Sen. Ted Cruz (R-TX) (photo credit: Gage Skidmore)
Sen. Ted Cruz (R-TX) (photo credit: Gage Skidmore)

The LA Times’s Michael Hiltzik recently wrote a column slamming the GOP field in general and one of the two front-runners, Ted Cruz, in particular: The worst idea in the presidential debate: a return to the gold standard. Mr. Hiltzik thereby joins with a lot of usual suspects, like Paul Krugman and Larry Summers, in the ridicule-heaping ritual. Such conduct is unbecoming of him and his headline and conclusions are contradicted by a lot of reliable data.

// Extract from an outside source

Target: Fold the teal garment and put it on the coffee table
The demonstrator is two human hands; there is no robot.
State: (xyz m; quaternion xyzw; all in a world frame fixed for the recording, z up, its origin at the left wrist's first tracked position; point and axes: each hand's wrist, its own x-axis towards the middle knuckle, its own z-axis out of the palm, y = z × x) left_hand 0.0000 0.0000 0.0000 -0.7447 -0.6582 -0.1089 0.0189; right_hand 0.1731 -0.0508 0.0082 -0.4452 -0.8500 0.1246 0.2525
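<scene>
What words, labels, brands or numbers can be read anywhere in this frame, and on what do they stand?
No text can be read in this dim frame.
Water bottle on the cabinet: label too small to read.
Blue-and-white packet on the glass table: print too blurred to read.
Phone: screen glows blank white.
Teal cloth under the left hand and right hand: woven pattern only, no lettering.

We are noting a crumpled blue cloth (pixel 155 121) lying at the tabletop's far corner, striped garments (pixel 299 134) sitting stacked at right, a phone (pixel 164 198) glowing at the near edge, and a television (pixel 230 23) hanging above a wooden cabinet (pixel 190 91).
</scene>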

There actually is abundant evidence that Ted Cruz’s proposal of the gold standard is the very best idea in the presidential debate so far and that Cruz is to be commended for it. There’s far more evidence for the goodness of gold than for considering it a bad idea. It certainly is not ridiculous. Let’s take a closer look.

Mr. Hiltzik, after his prerequisite preliminary orgy of ridicule, writes:

The gold standard is one of the few economic nostrums on which progressives and conservatives agree. Neither side likes it. Here, for example, is James Pethokoukis of the conservative American Enterprise Institute: “When GOP presidential candidates talk about the gold standard, I’m not sure if they’re serious or just signaling a certain segment of voters obsessed about inflation and the dangers of ‘fiat money.’ I sure hope they’re not serious and this is just campaign season silliness.”

The proposition is flat, factually, wrong that “The gold standard is one of the few economic nostrums on which progressives and conservatives agree.” Mr. Hiltzik cherry picked one — James Pethokoukis — of very, very, few conservatives who have been consistently hostile to the gold standard.

A few others have written occasional criticism of the gold standard but none have crusaded against it comparably to Pethokoukis. Pethokoukis is a conservative outlier in manning the anti-gold barricades along with left wing polemicists such as Paul Krugman.

The right predominantly supports, or at least appreciates, the gold standard. In addition to Ted Cruz’s direct advocacy presidential contenders Donald Trump, Rand Paul, Ben Carson and Mike Huckabee have made sympathetic statements. Jeb Bush has professed open-mindedness.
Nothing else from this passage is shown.